Both CV and GV electrochemical
measurements will be preformed at 20oC with a Biologic VP-300
potentiostat. Dilatometric measurements will be performed within a temperature-controlled
chamber also set to 20oC, with an Agilent 34972 A instrument to monitor
carbon expansion.
3. Results.
To be continued….
Personal
Notes
Interesting,
different, and quite come to mind. We arrived in Frankfurt, Germany, on June 16th, before taking a train to Saarbrücken. Everyone, myself included, was pleasantly surprised with the physical layout of our apartments. They are larger than Drexel's dorm rooms, include a personal restroom/shower, and the apartment building contains a fully stocked common kitchen. The first day at the INM (institute for new materials) was awesome! The laboratory facilities are incredible, and I have my own office! In practice, Germany isn’t altogether too
different than the U.S., though, the accumulation of numerous little variations
magnifies the overall dissimilarity. Like Philly, there are a lot of people,
busses, cars, restraints, and shops. Unlike Philly, Germany is very quite,
everything closes at 8pm, and failing to recycle results in the death penalty.

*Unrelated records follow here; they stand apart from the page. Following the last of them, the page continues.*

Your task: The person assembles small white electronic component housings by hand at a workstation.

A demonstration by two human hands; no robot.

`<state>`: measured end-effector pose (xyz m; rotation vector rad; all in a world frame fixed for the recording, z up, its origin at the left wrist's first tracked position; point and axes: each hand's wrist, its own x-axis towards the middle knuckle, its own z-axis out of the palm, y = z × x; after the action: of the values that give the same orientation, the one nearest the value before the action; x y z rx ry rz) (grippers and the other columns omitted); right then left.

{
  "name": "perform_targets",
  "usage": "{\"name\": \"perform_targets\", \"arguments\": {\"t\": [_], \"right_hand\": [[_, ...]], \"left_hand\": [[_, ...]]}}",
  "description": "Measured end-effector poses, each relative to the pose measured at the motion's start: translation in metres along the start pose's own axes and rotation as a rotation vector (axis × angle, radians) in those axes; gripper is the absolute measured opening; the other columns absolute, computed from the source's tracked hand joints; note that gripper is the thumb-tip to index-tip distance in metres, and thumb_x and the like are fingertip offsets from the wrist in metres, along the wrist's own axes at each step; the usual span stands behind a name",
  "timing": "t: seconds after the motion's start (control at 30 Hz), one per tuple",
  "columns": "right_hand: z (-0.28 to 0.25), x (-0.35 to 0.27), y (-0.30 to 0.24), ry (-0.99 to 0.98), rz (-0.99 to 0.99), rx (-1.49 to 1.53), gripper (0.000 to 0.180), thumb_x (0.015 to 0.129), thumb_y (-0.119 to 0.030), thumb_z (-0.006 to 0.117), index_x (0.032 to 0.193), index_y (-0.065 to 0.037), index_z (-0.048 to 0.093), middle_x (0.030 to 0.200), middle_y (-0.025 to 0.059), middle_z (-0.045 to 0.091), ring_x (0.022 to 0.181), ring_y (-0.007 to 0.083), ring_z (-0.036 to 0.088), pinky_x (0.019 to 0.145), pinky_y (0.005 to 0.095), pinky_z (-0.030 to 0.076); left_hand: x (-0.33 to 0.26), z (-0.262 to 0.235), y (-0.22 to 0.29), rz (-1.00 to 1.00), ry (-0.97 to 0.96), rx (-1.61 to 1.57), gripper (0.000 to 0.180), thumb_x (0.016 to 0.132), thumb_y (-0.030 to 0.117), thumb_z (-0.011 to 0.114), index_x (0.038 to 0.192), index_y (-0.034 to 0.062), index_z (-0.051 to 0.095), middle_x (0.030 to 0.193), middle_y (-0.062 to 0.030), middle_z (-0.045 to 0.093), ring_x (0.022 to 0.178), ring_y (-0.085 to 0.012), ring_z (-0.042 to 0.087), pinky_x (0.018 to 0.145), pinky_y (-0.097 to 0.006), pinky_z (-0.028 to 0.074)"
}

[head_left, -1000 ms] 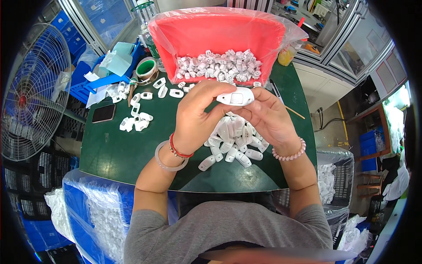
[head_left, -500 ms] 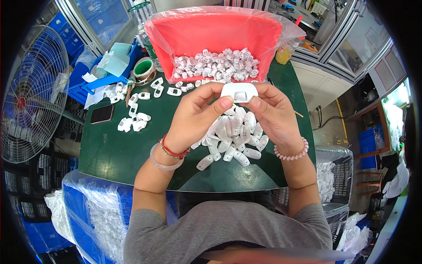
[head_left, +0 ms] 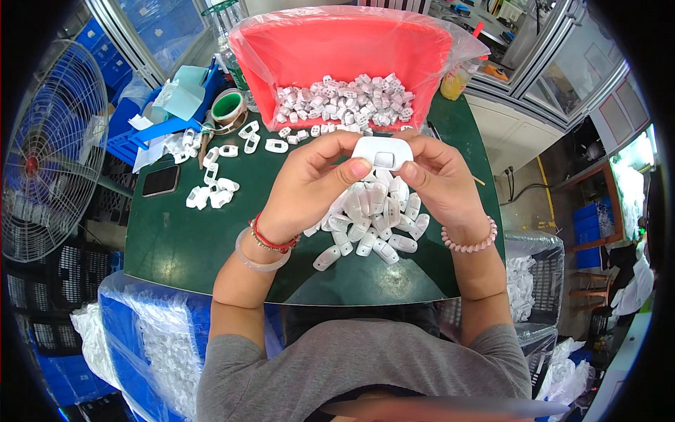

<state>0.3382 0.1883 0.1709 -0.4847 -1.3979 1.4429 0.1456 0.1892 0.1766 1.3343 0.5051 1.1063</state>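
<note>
Both hands hold one white plastic housing [head_left: 383,152] with a small square window, above the green table [head_left: 183,243]. My left hand [head_left: 313,184] grips its left end with thumb and fingers. My right hand [head_left: 437,181] pinches its right end. Under the hands lies a pile of white plastic housings [head_left: 373,225]. A red tray [head_left: 344,53] lined with clear plastic stands behind, holding several small white parts [head_left: 344,98].
White ring-shaped parts [head_left: 214,186] lie scattered at the left. A dark phone [head_left: 160,181], a tape roll [head_left: 228,107] and a bottle [head_left: 226,35] sit at the back left. A fan [head_left: 49,151] stands left; blue crates [head_left: 151,337] with bagged white parts sit below.
The hands have lifted the white housing up and away from the pile and turned it, so its windowed face now points at the camera.
</note>
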Motion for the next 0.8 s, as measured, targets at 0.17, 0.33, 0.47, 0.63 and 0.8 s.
{"name": "perform_targets", "arguments": {"t": [0.17,0.33,0.47,0.63,0.8], "right_hand": [[-0.001,0.001,0.005,-0.016,0.009,0.041,0.019,0.082,-0.013,0.063,0.093,0.001,0.060,0.096,0.0031,0.056,0.089,0.0100,0.051,0.079,0.0246,0.041],[0.002,0.002,0.008,-0.002,0.013,0.080,0.016,0.082,-0.017,0.063,0.088,-0.002,0.060,0.097,0.0024,0.055,0.089,0.0098,0.050,0.080,0.0249,0.039],[0.004,0.000,0.009,-0.011,0.050,0.144,0.015,0.083,-0.017,0.062,0.083,-0.002,0.059,0.099,0.0024,0.053,0.090,0.0100,0.049,0.081,0.0253,0.039],[0.000,0.001,0.008,-0.051,-0.002,0.070,0.015,0.084,-0.017,0.060,0.081,-0.002,0.058,0.101,0.0035,0.051,0.091,0.0101,0.048,0.081,0.0255,0.038],[0.015,0.000,-0.001,0.036,-0.067,-0.068,0.017,0.087,-0.016,0.056,0.091,0.001,0.057,0.103,0.0053,0.051,0.094,0.0115,0.048,0.083,0.0270,0.039]], "left_hand": [[0.000,0.000,-0.004,0.043,-0.011,0.007,0.024,0.086,0.014,0.057,0.105,-0.0012,0.054,0.097,-0.0029,0.057,0.088,-0.0081,0.053,0.078,-0.023,0.044],[0.000,0.003,-0.006,0.099,0.049,0.018,0.019,0.087,0.012,0.056,0.101,-0.0009,0.057,0.095,-0.0021,0.057,0.087,-0.0080,0.052,0.078,-0.023,0.043],[0.003,-0.001,-0.010,0.170,0.027,0.129,0.017,0.086,0.011,0.056,0.097,-0.0014,0.059,0.093,-0.0028,0.057,0.084,-0.0093,0.052,0.076,-0.024,0.042],[0.005,-0.002,-0.013,0.259,0.011,0.171,0.014,0.085,0.009,0.056,0.093,-0.0012,0.060,0.092,-0.0052,0.058,0.084,-0.0128,0.053,0.076,-0.026,0.042],[0.006,0.000,-0.013,0.444,0.109,0.403,0.013,0.081,0.005,0.060,0.092,0.0001,0.062,0.091,-0.0080,0.060,0.083,-0.0167,0.055,0.075,-0.027,0.043]]}}
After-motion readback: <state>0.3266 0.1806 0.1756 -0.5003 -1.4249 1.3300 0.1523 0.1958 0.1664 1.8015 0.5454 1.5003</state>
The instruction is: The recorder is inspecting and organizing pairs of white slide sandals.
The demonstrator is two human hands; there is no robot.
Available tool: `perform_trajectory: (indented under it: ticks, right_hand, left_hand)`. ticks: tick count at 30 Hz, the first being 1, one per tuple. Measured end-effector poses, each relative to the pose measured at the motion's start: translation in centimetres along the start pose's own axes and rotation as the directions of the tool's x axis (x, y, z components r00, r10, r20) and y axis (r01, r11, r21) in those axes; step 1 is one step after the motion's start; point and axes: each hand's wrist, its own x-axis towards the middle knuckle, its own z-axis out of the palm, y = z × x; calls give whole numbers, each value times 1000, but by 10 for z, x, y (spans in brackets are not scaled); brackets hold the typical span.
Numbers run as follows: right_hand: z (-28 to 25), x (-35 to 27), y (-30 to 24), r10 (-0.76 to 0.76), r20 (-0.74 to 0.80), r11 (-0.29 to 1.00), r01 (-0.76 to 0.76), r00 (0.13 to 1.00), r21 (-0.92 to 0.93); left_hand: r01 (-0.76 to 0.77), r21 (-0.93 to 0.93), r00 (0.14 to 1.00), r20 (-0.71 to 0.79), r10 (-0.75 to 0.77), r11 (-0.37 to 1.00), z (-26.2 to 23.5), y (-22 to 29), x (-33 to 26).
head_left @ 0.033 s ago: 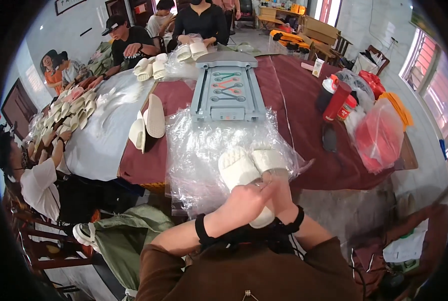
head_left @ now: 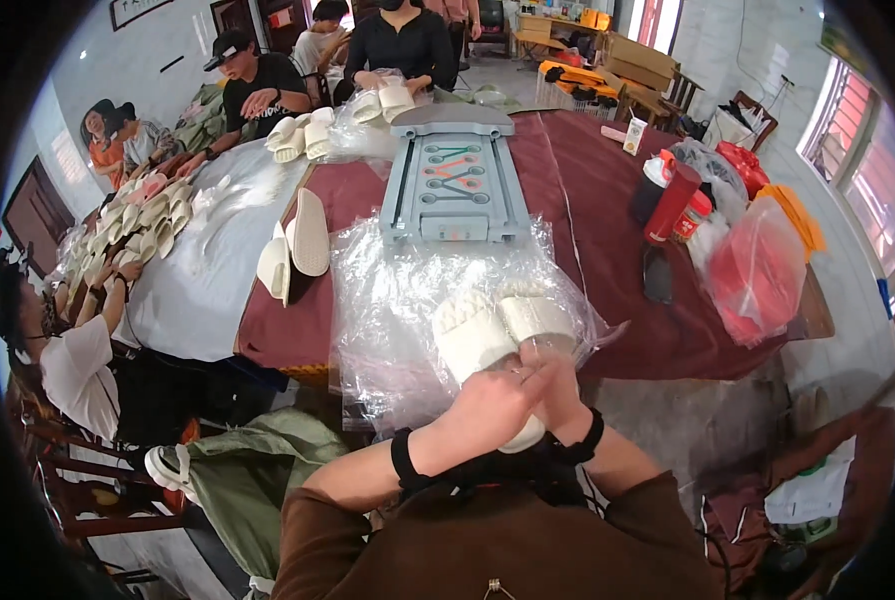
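Over the near edge of the table I hold a pair of cream slide slippers [head_left: 472, 335], their quilted straps facing away from me. My left hand [head_left: 492, 403] is closed at the heel parts, fingers pinched together. Beside it my right hand [head_left: 561, 385] is closed on the same pair, its fingertips meeting those of the left. What lies between the fingertips is hidden. Under and beyond the slippers spreads a heap of clear plastic bags [head_left: 407, 300]. Another pair of cream slippers [head_left: 310, 232] rests to the left, one leaning on its side.
Beyond the bags stands a grey folding plastic stool [head_left: 454, 190]. A red bottle [head_left: 673, 203], a dark phone [head_left: 657, 275] and a pink bag [head_left: 762, 270] lie on the right of the maroon cloth [head_left: 607, 330]. Co-workers handle piled slippers [head_left: 147, 220] at left and far side.
My hands and the slippers have shifted very slightly; less of the sole shows below my left hand. My grip stays the same.
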Motion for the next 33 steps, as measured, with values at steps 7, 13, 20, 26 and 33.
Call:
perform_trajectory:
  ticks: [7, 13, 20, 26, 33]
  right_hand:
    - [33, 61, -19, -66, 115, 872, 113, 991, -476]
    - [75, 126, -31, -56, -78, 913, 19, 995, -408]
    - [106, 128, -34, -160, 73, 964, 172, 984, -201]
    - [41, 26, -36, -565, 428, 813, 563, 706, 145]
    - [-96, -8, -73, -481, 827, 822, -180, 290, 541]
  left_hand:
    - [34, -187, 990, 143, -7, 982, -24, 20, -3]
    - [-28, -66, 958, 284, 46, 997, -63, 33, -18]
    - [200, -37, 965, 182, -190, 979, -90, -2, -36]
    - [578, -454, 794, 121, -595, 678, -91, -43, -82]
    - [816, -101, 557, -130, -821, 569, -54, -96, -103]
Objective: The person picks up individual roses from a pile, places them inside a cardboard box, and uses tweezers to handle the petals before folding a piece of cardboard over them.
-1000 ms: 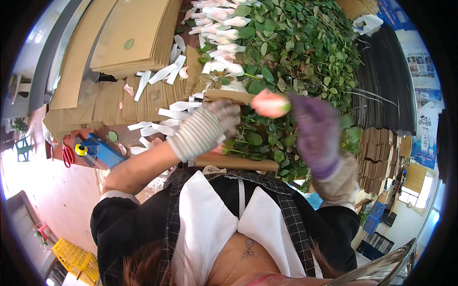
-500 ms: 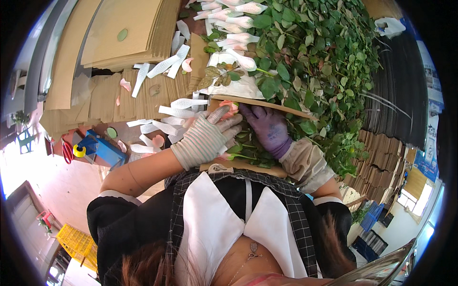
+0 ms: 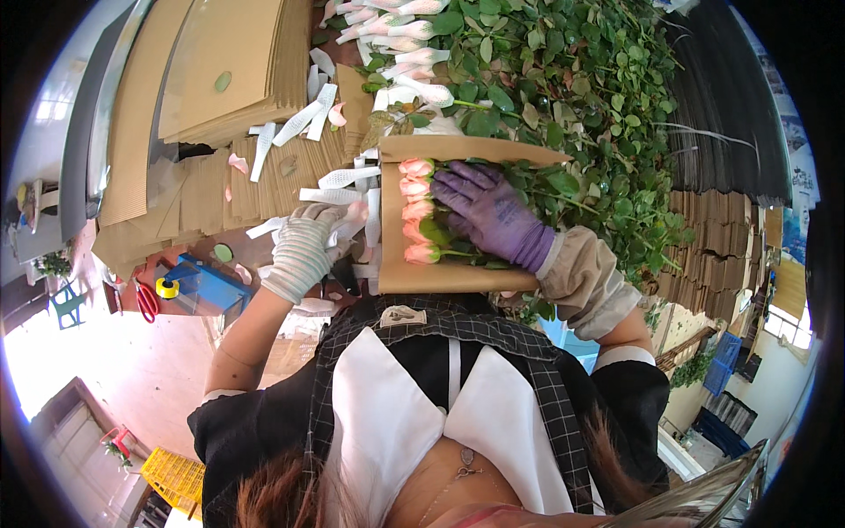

Well...maybe not the last one, but Germany is certainly very proactive about recycling. As a quick side note, if you found my project description a bit technical, I apologize. In the hopes of publishing my research (at the end of the summer), I wrote the introduction/experimental section in a fairly technical style, which I later intend modify for publishing in a science journal. Overall, I am excited about what this summer will bring, and ready to begin my research!